AIM OF THE EXERCISE —
Return only the stretch of the material below that begins with the line containing "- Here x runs" and ends with the line containing "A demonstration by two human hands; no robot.", exactly; both of those lines belong to it.

INFORMATION SUPPLIED —
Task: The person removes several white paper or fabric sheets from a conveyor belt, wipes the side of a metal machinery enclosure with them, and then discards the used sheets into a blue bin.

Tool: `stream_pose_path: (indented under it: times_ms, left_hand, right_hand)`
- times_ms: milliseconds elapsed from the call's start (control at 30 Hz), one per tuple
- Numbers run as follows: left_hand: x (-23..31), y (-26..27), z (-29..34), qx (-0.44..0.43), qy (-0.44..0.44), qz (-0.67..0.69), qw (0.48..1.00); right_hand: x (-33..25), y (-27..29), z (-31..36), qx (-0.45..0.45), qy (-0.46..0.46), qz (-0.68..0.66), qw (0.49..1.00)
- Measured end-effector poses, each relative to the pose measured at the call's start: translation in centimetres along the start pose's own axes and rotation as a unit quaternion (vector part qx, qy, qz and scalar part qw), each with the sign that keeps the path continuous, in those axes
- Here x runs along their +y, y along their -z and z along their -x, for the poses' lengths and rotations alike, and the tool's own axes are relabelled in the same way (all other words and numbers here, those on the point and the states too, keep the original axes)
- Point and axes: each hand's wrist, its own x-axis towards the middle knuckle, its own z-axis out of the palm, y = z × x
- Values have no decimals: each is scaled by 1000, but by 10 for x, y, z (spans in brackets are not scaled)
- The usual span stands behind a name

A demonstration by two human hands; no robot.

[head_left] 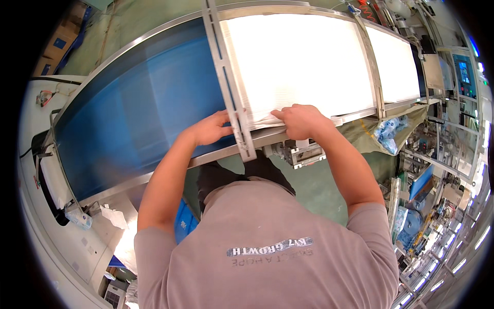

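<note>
A large bright white sheet stack (303, 62), apparently of thin layers, lies on the belt line in front of me. Its near left corner looks ruffled. My right hand (306, 122) is at this near edge, index finger stretched over the layers and the other fingers curled at the edge; its thumb is hidden. Beside the slotted metal bar (226, 77) that crosses the line, my left hand (210, 130) reaches toward the same corner. Its fingers are apart and pass partly behind the bar, which hides what they touch.
A blue conveyor belt (139, 98) runs to the left. A second crossbar (371, 67) spans the white material on the right. Below it hangs an olive cloth (360, 135) with blue plastic film (390, 134). A metal bracket (303, 154) sits under the near rail. Machinery stands at right.
</note>
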Motion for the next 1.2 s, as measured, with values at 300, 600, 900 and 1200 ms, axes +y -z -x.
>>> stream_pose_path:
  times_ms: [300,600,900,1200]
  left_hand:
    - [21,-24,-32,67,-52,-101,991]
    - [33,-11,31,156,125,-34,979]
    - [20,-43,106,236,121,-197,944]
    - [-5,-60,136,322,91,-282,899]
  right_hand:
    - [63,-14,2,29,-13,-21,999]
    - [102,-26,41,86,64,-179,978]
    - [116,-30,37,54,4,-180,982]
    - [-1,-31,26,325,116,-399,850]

EXERCISE RESULT —
- Here x runs along their +y, y along their -z and z along their -x, for the poses' lengths and rotations alike, and the tool's own axes are relabelled in the same way (all other words and numbers here, those on the point and the states too, keep the original axes)
- Point and axes: each hand's wrist, its own x-axis towards the middle knuckle, its own z-axis out of the palm, y = z × x
- Values have no decimals: each is scaled by 1000, but by 10 for x, y, z (spans in brackets are not scaled)
- The usual span stands behind a name

A demonstration by two human hands; no robot.

The exercise has been carried out completely.